CREATE OR REPLACE FUNCTION emasnapshots(
ptable varchar,
timestart timestamptz,
timeend timestamptz,
duration double precision,
psymbol varchar,
alpha double precision)
returns setof timevalue as
$BODY$
DECLARE
localstart timestamptz;
localend timestamptz;
timevalues timevalue%rowtype;
groups int := ceil((SELECT EXTRACT(EPOCH FROM (timeend - timestart))) / duration);
BEGIN
EXECUTE 'CREATE TEMP TABLE allemas ON COMMIT DROP AS select datetime, ema(value, ' || quote_literal(alpha) || ') over (order by datetime asc) from ' || quote_ident(ptable) || ' where symbol = ' || quote_literal(psymbol) || ' and datetime >= ' || quote_literal(timestart) || ' and datetime <= ' || quote_literal(timeend);
FOR i in 1 .. groups LOOP
localStart := timestart + (duration * (i - 1) * interval '1 second');
localEnd := timestart + (duration * i * interval '1 second');
EXECUTE 'select * from allemas where datetime >= ' || quote_literal(localstart) || ' and datetime <= ' || quote_literal(localend) || ' order by datetime desc limit 1' into timevalues;
return next timevalues;
end loop;
return;
END
$BODY$
LANGUAGE plpgsql VOLATILE
Running just my EMA with
select datetime::timestamptz, ema(value, 0.0952380952380952380952380952381 /* alpha */) over (order by datetime asc) from "4" where symbol = 'AAPL' and datetime >= '2015-07-01 7:30' and datetime <= '2015-07-01 14:00:00'
takes about 1.5 seconds to collect all of the data (7733 rows) and push it across the internet (my data is in another state)

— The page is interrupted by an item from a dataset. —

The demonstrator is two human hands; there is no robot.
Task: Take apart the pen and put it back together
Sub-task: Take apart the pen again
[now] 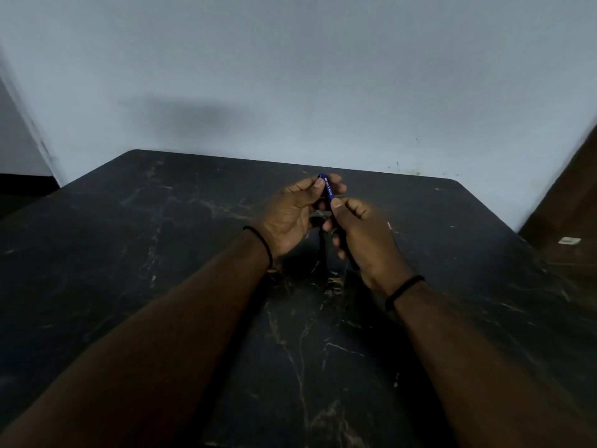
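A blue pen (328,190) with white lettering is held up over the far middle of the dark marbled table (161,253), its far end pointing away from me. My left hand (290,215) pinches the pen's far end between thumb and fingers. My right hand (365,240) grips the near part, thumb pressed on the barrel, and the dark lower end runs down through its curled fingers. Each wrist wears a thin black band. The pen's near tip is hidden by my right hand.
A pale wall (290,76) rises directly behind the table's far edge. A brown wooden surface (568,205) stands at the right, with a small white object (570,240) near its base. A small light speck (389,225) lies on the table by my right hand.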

Running the emasnapshot function I wrote with
select start, average from emasnapshots ('4', '2015-07-01 9:30-4', '2015-07-01 16:00-4', 60, 'AAPL', 0.0952380952380952380952380952381);
takes about 0.5 seconds to gather all of the data and push it across the internet (390 rows) btw, for clarity. I am pulling from table "4" for July 1st during stock market hours and I want snapshots every 60 seconds. The last number is my alpha and it means I am calculating the 20 second emas (alpha = 2/(period + 1))
My question is, am I doing this the fastest way possible? Is there a way to tell which part of my function is the slower part? Like is it the temp table creation or the grabbing the snapshot part? Should I be selecting the most recent date in an interval a different way? Should I be selecting the latest time in my interval from my original table (which is indexed on time) and joining that with my newly created table?

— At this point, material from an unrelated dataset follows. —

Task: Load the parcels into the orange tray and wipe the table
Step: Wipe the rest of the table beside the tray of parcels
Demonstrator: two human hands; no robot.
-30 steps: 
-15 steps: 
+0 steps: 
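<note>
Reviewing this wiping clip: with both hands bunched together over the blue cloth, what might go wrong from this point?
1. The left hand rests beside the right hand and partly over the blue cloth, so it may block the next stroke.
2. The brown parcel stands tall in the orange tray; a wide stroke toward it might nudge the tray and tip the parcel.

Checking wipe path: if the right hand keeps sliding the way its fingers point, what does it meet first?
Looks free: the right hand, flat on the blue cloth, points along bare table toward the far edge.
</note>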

I just started writing postgres functions about a week ago. I realize that my newly created table is not indexed and so it might take a bit longer to do date-related stuff like I am asking it to do. Is there a way around this? I am dealing with lots of days worth of data with lots of different symbols so I am not sure that creating ema tables for all possibilities is a good idea. I don't want to suck all of the data down and do processing locally because if the graphing software has multiple days open, that could easily encompass 35,000 lines that would have to be transferred then processed.
Btw, I don't think it is indexing speed or anything like that because I can run:
select * from "4" where symbol = 'AAPL' and datetime >= '2015-07-01 07:30' and datetime <= '2015-07-01 14:00' order by datetime asc limit 450
and get a response in under 150ms over the internet. Obviously there is way less processing in this though.
Thank you so much for your time!
EDITED BASED ON PATRICK'S ANSWER.
I now have the query below which I modified from what Patrick said:
SELECT datetime, ema FROM (
SELECT datetime, ema, rank() OVER (PARTITION BY bucket ORDER BY datetime DESC) = 1 as rank
FROM (
SELECT datetime, ema(value, 0.0952380952380952380952380952381) OVER (ORDER BY datetime ASC) AS ema,
ceil(extract(epoch from (datetime - '2015-07-01 7:30')) / 60) AS bucket
FROM "4"
WHERE symbol = 'AAPL'
AND datetime BETWEEN '2015-07-01 7:30' AND '2015-07-01 14:00' ) x ) y
WHERE rank = true;
Because I was getting the error that I couldn't put a rank statement in a where clause so I split it into a different select statement, did I do this right? Having three select statements feels odd to me but I am an SQL newbie and trying to learn as I go so maybe that isn't that bad.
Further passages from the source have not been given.